La he traído a este blog porque, partiendo del alma, Jong habla de casas. Dice que una casa nos ama y nos cría. También que odia dejarnos marchar. Vladimir Nabokov escribió que si se sitúa a los personajes en una casa y se los pone a actuar se acaba teniendo una novela. Solo en ciertas casas pueden ocurrir ciertas cosas.

“La casa del escritor”, escribe Jong, “es un edificio de muchos tejados. Sus ladrillos están hechos de imaginación y no de arcilla”

Fue una fortaleza en Hyères, a orillas del mediterráneo francés, lo que le hizo pensar a Edith Wharton que iba a ser feliz. “Estoy loca de emoción… siento como si fuera a casarme. ¡Y por fin con el hombre adecuado!” Hablaba de una casa. Intuyó su felicidad por su vivienda. Entre París y el mar se encontraba su geografía interior. “La casa del escritor”, escribe Jong, “es un edificio de muchos tejados. Sus ladrillos están hechos de imaginación y no de arcilla. Sus ventanas son los ojos del escritor. Nuestros deseos viajan en el humo se sus chimeneas “. Ella misma analiza el itinerario doméstico de Wharton: de la cabaña de sus padres en Newport a su casa en Lenox y de esa vivienda a sus mansiones francesas. ¿La época más prolífica de su vida fue también la menos feliz?

Un escritor inventa casas con responsabilidad, igual que lo hace un arquitecto, pero con más imaginación y menos normas. Las mezcla sin temer su estabilidad. La mansión isabelina donde Virginia Woolf situó Orlando combinó el Castillo de Sissinghurst de Vita Sackville-West en Knole y Long Barn, la casa anterior de su amiga. Anne Sexton comparó la casa con una mujer: “Todo el día de rodillas, lavándose a sí misma con devoción”. Al final, para Jong, lo más importante es que la casa es la madre. De las casas nace lo mejor de nosotros mismos. También nuestros grandes miedos. “Una casa existe para servir a nuestros sueños. Lo que menos importa es la funcionalidad”, se atreve a decir.

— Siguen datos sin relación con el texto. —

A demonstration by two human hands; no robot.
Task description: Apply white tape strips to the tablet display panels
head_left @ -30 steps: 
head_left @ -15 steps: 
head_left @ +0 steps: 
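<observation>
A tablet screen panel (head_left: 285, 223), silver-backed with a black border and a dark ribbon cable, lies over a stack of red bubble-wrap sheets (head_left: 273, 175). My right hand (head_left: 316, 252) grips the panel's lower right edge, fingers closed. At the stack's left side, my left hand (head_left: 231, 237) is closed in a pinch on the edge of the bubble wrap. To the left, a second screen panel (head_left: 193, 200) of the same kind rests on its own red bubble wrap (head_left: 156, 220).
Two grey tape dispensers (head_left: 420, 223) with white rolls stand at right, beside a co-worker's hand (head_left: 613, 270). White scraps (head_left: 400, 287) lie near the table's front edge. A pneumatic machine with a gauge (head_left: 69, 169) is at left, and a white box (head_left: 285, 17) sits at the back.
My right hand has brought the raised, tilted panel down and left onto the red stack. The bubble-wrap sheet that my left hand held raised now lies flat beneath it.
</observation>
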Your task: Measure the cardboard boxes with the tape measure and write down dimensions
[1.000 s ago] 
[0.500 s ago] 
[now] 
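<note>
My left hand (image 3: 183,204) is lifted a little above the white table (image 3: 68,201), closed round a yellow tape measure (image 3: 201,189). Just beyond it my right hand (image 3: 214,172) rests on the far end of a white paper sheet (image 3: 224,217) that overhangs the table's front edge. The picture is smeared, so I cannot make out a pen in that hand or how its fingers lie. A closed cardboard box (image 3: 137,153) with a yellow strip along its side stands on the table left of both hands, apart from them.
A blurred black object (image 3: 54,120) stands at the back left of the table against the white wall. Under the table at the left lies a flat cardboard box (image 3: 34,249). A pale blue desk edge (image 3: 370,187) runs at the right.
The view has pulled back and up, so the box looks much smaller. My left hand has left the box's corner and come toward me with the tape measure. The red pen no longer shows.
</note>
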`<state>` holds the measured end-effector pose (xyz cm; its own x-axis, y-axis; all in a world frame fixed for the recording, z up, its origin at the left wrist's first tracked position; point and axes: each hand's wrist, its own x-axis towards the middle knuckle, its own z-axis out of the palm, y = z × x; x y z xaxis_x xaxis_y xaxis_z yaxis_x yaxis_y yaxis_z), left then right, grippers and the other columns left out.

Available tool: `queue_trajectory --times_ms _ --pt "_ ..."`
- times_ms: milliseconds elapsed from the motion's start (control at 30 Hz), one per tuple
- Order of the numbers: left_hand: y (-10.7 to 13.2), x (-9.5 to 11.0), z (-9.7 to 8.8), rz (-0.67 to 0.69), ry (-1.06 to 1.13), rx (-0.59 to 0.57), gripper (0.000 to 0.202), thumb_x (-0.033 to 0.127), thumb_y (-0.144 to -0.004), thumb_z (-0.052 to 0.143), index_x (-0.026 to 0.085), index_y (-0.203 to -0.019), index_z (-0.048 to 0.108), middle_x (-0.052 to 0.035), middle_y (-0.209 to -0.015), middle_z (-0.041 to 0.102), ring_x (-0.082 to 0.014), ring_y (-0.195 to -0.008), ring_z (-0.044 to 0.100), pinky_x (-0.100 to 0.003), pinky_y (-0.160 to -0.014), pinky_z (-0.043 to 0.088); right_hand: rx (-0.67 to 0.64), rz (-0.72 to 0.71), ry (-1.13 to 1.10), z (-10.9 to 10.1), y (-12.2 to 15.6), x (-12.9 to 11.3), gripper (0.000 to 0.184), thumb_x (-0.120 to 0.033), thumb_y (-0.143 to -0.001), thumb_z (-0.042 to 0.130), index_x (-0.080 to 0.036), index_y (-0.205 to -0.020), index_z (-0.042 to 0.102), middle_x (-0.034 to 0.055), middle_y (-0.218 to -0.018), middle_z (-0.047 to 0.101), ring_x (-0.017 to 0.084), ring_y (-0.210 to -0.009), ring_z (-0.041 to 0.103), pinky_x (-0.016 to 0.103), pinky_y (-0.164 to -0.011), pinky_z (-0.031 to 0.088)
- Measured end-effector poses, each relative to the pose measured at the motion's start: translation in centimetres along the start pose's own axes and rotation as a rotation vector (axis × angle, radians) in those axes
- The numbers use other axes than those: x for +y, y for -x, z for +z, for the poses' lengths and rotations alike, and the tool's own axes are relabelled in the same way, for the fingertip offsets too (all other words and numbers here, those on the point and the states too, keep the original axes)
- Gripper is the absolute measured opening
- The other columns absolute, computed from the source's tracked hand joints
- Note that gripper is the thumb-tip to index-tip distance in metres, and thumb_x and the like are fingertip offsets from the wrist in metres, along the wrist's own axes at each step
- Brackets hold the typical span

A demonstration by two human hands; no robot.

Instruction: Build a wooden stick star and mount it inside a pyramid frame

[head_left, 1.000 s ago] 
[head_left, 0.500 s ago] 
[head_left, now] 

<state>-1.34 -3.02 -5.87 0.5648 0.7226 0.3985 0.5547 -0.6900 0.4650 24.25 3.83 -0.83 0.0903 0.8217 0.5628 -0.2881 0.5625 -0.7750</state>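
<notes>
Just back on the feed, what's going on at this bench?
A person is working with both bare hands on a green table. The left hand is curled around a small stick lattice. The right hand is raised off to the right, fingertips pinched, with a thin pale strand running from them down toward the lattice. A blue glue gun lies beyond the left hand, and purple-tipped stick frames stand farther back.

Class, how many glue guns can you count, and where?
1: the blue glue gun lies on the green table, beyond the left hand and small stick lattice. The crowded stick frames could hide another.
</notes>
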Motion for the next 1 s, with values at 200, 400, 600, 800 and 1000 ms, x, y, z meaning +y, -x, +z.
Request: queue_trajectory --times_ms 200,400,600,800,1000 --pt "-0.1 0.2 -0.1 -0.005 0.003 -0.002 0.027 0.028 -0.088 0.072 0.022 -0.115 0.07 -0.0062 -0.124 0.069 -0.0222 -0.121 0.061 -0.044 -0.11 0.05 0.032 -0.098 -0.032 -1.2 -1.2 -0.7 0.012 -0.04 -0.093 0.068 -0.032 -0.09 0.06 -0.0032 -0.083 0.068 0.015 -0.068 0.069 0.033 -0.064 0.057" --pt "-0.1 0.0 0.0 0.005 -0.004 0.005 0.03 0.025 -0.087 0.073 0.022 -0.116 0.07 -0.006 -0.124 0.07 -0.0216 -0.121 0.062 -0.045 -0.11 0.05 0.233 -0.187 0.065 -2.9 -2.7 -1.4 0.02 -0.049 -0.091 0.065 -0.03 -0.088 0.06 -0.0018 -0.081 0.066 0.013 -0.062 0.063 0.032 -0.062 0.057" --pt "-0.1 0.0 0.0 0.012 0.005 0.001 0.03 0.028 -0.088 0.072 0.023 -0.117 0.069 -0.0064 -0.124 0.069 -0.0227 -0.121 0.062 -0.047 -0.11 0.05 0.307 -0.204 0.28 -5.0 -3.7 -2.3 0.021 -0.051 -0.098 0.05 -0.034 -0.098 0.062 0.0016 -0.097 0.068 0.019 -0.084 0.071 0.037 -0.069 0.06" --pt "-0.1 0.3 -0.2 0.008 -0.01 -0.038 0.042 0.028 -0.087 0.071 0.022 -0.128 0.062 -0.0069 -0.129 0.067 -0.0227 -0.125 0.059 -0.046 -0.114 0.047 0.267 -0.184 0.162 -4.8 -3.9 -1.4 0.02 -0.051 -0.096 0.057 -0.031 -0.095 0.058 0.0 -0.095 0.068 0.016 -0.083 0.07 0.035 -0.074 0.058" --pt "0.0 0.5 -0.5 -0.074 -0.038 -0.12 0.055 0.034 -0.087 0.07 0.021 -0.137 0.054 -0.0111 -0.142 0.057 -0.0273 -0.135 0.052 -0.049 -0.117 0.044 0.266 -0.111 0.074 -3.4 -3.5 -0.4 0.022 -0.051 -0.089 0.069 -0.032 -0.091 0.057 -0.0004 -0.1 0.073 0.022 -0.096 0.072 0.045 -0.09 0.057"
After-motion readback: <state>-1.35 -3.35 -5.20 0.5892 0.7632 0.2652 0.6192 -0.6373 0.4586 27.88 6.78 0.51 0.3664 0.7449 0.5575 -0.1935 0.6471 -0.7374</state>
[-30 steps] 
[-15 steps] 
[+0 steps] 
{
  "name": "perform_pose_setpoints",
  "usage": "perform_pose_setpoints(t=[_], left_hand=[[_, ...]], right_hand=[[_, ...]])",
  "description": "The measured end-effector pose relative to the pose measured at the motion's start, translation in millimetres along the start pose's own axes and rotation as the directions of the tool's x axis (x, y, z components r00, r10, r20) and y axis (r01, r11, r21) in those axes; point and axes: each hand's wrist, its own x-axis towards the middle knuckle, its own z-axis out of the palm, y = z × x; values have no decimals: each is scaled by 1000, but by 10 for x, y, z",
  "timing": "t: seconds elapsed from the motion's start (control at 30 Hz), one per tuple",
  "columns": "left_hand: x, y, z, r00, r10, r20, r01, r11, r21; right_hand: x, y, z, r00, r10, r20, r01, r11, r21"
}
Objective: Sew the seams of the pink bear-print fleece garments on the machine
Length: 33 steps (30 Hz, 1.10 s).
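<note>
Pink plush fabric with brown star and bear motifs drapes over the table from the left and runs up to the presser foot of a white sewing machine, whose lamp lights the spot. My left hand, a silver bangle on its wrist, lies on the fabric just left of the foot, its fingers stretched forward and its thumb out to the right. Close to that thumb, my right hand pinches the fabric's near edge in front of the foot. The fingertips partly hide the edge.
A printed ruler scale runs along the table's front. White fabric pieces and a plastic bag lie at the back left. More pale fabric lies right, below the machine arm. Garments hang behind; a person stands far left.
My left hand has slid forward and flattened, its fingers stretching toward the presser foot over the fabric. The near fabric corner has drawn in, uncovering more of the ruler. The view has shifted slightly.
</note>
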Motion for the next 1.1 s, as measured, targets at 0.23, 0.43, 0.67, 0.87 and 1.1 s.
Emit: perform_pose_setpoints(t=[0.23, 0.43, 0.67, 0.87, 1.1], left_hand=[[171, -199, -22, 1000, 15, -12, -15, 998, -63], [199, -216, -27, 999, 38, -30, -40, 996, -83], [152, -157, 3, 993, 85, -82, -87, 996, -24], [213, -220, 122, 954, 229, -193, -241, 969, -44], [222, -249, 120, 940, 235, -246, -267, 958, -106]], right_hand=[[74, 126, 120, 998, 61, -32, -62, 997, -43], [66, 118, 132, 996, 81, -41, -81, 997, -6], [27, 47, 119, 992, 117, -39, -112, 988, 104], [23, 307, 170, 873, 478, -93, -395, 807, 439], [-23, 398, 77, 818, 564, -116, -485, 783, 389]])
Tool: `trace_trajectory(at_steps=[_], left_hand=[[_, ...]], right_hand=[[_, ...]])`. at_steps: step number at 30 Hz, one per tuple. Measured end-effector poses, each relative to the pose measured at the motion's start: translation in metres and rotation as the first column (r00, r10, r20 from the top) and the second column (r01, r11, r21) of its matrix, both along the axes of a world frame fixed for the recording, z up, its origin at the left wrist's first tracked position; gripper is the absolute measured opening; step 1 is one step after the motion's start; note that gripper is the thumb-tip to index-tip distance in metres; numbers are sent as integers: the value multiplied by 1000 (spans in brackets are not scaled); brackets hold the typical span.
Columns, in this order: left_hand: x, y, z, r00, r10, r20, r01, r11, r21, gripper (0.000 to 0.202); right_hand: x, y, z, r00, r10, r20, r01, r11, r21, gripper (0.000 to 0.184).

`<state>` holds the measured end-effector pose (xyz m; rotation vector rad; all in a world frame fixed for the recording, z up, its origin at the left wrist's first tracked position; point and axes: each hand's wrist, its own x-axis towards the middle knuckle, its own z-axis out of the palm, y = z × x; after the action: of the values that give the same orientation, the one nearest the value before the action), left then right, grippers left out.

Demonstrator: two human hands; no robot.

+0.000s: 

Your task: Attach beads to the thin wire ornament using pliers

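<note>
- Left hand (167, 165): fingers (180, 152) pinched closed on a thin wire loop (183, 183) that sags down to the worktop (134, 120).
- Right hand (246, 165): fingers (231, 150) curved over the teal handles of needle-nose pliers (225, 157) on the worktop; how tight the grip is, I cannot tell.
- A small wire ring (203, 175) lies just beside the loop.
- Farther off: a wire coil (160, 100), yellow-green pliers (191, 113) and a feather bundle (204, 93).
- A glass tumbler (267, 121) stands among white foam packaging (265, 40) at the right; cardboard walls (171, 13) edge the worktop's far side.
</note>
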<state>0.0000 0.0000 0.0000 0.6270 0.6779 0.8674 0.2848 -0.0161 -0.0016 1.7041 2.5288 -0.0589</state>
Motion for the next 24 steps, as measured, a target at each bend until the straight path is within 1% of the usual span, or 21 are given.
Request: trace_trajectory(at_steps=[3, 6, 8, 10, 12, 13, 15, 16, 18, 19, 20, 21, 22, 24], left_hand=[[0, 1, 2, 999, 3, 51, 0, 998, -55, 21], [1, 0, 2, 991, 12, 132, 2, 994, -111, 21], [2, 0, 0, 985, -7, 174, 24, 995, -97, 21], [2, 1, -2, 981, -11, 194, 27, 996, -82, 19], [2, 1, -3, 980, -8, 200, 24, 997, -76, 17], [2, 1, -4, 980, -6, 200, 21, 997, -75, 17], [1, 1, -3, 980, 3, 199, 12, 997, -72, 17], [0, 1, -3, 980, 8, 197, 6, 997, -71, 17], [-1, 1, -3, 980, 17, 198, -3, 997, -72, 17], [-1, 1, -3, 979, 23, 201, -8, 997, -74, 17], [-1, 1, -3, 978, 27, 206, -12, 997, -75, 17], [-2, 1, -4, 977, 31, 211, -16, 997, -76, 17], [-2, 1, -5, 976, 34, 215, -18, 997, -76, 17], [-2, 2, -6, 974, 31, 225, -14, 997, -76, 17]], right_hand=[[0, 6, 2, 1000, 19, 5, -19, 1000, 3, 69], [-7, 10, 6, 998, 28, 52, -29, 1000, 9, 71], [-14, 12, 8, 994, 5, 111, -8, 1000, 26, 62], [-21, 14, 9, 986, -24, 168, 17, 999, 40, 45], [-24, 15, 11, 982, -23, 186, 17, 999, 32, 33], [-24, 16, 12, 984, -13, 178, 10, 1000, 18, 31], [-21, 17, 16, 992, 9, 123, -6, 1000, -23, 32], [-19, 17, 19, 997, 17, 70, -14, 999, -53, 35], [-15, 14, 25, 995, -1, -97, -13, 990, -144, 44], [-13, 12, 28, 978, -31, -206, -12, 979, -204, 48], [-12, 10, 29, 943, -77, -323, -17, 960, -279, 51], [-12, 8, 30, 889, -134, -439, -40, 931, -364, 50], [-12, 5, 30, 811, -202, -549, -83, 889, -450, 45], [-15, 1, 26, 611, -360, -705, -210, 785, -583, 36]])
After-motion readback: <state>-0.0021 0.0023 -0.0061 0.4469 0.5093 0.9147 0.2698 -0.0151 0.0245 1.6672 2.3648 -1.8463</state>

 Es cierto que los niños no valoran su casa de niños. Yo creo que no la ven. Tampoco cuando son adolescentes y solo buscan salir de ahí. Solo en la madurez vemos la casa donde nos fuimos haciendo sin darnos cuenta. Es ahí donde queda algo de lo que fuimos, donde siempre hay algo que reparar. La casa es una meta, un lugar que calma. Un sitio donde mirar por la ventana. Un espacio donde los objetos anodinos también hablan. Jong es feliz en su casa. “Allí es donde me repongo y sueño.

Sé que estoy en casa porque mi corazón está en calma”. Felices fiestas.